The (images of the) 7 hexagons of L_0 may be thought of as the 7 points of the Fano plane, and the (images of the) 7 hexagons of L_1 as the 7 lines. This higlghts the duality between points and lines.
Now we can bring back the (images of the) 7 hexagons of L_2 to get a *third* group of 7 in the torus T, with 3-way symmetry among the 3 groups.
Yes, indeed: S_3 symmetry, in fact. Bizarrely, I think that this reduces the overall amount of symmetry of the graph from PGL(2,7) (order 336) to order-252.
--Dan
On Oct 2, 2014, at 1:46 PM, Dan Asimov <dasimov@earthlink.net> wrote:
Adam's picture is very nice, but I think having the "points" and "lines" colored with the same or similar colors is a bit misleading.

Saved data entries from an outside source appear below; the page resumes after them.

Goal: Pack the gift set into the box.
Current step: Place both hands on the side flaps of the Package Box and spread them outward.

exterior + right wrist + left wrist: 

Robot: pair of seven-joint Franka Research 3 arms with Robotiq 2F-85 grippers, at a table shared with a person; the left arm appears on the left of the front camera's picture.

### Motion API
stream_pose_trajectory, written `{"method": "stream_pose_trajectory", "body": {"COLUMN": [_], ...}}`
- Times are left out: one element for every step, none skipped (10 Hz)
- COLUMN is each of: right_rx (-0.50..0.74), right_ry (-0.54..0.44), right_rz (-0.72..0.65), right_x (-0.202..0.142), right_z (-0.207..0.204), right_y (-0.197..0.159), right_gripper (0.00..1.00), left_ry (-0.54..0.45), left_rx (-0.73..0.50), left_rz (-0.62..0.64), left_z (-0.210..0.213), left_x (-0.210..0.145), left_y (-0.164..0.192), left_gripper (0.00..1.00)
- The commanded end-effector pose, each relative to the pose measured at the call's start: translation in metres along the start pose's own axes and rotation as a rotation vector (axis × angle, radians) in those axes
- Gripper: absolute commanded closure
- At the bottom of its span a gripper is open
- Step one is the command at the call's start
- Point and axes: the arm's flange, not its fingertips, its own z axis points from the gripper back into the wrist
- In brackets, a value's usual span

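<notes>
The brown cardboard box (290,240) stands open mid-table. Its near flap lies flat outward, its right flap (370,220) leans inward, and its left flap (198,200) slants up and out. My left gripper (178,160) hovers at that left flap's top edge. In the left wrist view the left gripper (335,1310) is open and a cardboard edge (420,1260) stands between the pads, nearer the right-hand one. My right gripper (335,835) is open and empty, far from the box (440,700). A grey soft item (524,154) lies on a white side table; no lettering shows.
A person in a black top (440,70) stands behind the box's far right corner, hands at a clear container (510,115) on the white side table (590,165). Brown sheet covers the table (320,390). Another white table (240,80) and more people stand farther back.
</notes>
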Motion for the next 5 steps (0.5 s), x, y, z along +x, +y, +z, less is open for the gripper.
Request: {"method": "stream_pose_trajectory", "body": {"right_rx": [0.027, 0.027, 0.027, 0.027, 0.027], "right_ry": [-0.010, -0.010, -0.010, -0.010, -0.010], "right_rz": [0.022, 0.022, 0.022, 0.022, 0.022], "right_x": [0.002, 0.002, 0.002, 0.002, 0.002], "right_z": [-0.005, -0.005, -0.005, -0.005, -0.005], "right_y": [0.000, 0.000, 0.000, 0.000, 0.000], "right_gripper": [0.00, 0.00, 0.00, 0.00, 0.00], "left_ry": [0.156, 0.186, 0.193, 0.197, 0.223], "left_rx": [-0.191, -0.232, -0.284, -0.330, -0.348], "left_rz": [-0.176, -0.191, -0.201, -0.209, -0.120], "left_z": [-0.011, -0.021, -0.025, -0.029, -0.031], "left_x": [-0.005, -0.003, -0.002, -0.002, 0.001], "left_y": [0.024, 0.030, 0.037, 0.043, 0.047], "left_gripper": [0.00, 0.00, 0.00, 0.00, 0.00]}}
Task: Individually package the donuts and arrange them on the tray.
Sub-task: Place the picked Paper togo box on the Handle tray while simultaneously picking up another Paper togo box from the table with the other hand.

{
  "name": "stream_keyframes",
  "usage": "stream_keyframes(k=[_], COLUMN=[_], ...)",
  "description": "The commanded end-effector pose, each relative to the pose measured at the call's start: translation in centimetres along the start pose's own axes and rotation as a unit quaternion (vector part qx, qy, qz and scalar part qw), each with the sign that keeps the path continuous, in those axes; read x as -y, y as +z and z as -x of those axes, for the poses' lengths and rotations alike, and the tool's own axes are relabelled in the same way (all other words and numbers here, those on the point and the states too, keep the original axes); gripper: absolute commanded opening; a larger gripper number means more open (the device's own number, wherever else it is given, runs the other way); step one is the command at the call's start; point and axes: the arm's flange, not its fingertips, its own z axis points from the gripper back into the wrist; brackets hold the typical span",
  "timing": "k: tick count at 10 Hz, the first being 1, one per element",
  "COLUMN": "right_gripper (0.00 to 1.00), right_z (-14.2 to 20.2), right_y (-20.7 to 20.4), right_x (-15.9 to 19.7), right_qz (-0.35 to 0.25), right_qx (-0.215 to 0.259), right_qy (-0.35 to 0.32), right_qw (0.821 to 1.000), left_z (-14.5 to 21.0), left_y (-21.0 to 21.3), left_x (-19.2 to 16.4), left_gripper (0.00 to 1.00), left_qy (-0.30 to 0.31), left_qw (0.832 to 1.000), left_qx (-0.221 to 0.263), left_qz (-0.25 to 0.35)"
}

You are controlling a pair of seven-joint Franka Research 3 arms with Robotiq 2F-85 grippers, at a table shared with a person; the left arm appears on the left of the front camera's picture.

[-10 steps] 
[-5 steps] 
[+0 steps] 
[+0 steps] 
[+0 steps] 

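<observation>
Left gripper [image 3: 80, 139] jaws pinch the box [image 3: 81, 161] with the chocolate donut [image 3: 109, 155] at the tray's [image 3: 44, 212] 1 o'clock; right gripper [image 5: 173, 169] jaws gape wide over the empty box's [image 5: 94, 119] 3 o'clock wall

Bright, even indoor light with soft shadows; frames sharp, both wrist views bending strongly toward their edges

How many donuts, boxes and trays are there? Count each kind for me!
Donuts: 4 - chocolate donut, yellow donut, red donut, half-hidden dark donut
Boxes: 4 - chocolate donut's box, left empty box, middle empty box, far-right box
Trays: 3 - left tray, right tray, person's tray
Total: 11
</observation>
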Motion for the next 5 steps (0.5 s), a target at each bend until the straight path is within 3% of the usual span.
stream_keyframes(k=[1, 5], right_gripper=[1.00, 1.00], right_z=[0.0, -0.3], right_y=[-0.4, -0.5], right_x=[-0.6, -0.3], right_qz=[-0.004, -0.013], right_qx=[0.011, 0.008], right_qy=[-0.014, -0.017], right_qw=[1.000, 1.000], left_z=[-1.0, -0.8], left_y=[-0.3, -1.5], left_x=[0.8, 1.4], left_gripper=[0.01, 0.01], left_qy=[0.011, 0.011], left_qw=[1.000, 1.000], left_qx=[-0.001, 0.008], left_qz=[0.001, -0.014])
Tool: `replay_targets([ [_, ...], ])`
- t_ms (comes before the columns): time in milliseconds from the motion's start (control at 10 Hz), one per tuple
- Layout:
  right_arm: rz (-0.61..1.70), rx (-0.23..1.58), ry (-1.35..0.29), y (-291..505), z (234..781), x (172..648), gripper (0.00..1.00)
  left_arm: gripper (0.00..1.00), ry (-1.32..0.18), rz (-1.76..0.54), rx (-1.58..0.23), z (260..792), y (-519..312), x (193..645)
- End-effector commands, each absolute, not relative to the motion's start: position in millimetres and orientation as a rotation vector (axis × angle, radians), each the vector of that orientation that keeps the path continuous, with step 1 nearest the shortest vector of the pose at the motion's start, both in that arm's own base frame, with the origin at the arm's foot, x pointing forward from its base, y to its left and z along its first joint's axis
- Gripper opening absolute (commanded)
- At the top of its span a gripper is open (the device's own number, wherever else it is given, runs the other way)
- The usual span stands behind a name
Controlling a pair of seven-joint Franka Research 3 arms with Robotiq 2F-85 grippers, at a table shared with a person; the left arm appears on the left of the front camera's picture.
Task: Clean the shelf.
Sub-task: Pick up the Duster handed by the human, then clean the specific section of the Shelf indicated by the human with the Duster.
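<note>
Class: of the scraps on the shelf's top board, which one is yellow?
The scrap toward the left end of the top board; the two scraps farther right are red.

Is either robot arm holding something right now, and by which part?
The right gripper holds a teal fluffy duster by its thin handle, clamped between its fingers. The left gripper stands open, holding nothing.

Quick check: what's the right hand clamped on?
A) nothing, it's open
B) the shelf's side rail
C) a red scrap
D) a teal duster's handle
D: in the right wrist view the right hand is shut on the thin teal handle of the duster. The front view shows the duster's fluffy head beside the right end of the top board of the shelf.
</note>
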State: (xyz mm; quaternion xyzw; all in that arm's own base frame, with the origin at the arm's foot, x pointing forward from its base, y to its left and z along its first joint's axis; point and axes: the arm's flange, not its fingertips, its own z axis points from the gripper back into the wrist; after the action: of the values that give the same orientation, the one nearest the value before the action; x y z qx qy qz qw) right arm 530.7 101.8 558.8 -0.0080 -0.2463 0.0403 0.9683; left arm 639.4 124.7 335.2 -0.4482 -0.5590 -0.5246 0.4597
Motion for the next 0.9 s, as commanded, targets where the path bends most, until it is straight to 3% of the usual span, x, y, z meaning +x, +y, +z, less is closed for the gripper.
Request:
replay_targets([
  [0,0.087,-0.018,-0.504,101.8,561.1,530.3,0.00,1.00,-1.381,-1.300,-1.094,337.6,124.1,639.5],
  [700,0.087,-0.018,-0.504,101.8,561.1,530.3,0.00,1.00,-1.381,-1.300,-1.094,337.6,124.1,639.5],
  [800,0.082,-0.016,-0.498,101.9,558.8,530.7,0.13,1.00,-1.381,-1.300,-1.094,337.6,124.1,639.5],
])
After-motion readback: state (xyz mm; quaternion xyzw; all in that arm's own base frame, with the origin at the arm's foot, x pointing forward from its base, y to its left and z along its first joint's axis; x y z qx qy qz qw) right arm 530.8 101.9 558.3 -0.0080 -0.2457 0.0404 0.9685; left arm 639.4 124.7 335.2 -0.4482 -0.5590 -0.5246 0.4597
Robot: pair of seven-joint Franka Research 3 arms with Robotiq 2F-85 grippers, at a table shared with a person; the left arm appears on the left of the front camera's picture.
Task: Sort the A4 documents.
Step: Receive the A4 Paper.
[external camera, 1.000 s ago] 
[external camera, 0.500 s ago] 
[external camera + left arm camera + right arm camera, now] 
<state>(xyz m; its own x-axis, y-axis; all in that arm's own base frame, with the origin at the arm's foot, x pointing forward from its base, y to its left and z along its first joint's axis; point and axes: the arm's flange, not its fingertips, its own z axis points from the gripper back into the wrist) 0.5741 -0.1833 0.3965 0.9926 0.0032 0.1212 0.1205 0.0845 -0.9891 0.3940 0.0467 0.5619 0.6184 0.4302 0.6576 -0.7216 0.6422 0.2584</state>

Maybe 14 distinct colors, 7 for the points and 7 for the lines might be better.
The universal cover of the picture I originally intended would be what you get if you start with a triangular lattice of circle centers on the plane, and then increase the circles' common radius until they first have triple intersections. It would resemble a picture of chain mail. Then the circles are the lines, and their intersections are the points. (Ignore the centers.) Now 7-color the "lines", and separately 7-color the "points", in a repeating way.
--Dan
On Oct 2, 2014, at 4:19 AM, Adam P. Goucher <apgoucher@gmx.com> wrote:
Can anyone supply a picture of Dan's construction, transplanted from T to a polygonal domain in the plane with identifications along the boundary?
Here's a picture generated from a 100-character Mathematica program:
https://twitter.com/wolframtap/status/517631202837405696
Identify discs of equal colour. Large discs represent lines; small discs represent points. Adjacency represents incidence.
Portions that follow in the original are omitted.